WHAT YOU HAVE TO DO — Pictures are to be left out; every line from the one with "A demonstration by" through the end of the data must be transcribed exactly.
***** INPUT DATA *****
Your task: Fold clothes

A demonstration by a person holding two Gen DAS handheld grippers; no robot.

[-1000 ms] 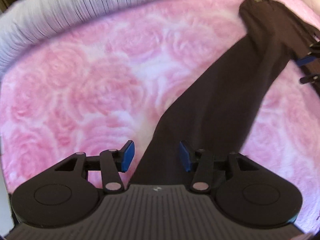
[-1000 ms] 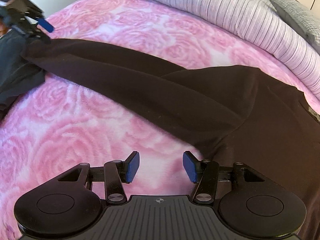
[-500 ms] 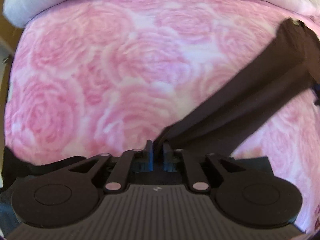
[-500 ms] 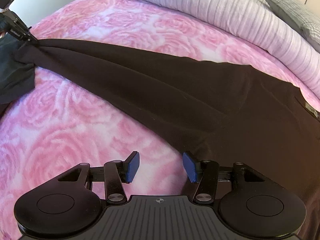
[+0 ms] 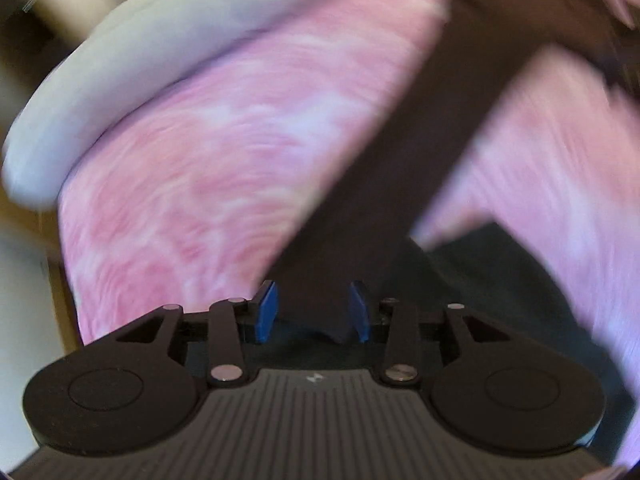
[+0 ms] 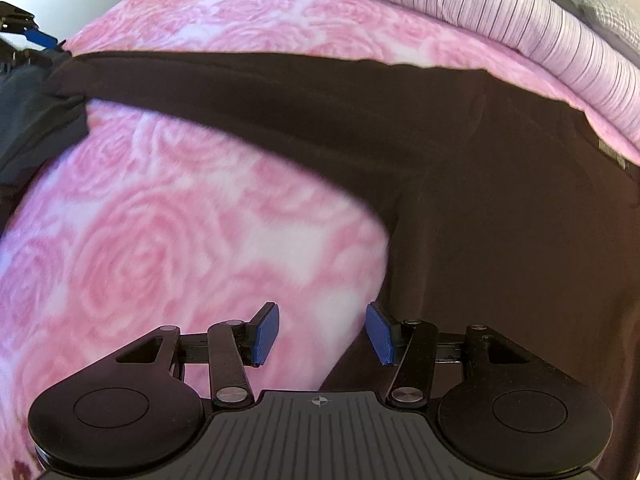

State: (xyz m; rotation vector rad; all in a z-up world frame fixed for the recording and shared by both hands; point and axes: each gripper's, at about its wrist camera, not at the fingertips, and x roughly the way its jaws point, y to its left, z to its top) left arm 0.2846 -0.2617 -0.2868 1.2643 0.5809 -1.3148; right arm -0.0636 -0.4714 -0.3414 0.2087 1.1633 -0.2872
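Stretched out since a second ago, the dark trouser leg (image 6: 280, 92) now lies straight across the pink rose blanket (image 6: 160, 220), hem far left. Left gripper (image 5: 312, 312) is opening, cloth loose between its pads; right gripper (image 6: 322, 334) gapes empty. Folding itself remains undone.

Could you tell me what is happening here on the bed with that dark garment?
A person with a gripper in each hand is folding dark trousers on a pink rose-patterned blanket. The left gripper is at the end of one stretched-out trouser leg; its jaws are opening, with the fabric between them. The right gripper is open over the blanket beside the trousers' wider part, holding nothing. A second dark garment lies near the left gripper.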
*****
REPLY —
A demonstration by a person holding two Gen DAS handheld grippers; no robot.

[-1000 ms] 
[-1000 ms] 
[-500 ms] 
[-500 ms] 
[+0 ms] 
[+0 ms] 

State: (xyz m; rotation vector rad; all in a z-up world frame fixed for the recording and shared by both hands; point and axes: each gripper's, at about its wrist camera, not at the fingertips, and x roughly the way its jaws point, y to its left, z to its top) left arm 0.2846 -0.2617 -0.2868 1.2643 0.5809 -1.3148; right arm -0.0636 -0.4714 -0.3414 0.2087 1.1633 -0.2872
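Stretched out since a second ago, the dark trouser leg (image 6: 280, 92) now lies straight across the pink rose blanket (image 6: 160, 220), hem far left. Left gripper (image 5: 312, 312) is opening, cloth loose between its pads; right gripper (image 6: 322, 334) gapes empty. Folding itself remains undone.

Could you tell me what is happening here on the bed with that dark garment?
A person with a gripper in each hand is folding dark trousers on a pink rose-patterned blanket. The left gripper is at the end of one stretched-out trouser leg; its jaws are opening, with the fabric between them. The right gripper is open over the blanket beside the trousers' wider part, holding nothing. A second dark garment lies near the left gripper.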

Nothing further is required for this answer.